__WHAT YOU NEED TO DO__.
For this exercise, repeat the listing below from its first line through the line containing "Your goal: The", exactly as written.

*** Begin section ***

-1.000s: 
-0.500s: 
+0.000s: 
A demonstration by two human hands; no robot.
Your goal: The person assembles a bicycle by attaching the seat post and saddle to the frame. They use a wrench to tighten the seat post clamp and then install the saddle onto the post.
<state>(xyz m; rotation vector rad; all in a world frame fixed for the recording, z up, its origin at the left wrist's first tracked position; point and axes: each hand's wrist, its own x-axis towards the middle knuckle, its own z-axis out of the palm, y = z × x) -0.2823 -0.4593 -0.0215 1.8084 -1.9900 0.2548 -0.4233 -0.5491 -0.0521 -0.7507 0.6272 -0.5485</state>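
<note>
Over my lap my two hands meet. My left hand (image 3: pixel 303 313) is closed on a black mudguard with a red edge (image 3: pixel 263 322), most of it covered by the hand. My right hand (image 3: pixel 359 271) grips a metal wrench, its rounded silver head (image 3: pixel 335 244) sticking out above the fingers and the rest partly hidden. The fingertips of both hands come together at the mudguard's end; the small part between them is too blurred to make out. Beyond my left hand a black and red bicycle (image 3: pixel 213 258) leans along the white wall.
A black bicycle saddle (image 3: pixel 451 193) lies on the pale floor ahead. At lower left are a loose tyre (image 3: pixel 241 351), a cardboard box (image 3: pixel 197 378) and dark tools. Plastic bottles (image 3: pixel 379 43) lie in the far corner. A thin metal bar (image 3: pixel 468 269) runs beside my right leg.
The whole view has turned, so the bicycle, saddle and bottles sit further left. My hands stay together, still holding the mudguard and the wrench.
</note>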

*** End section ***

__EXERCISE ANSWER__.
-1.000s: 
-0.500s: 
+0.000s: 
A demonstration by two human hands; no robot.
Your goal: The person assembles a bicycle by attaching the seat post and saddle to the frame. They use a wrench to tighten the seat post clamp and then install the saddle onto the post.

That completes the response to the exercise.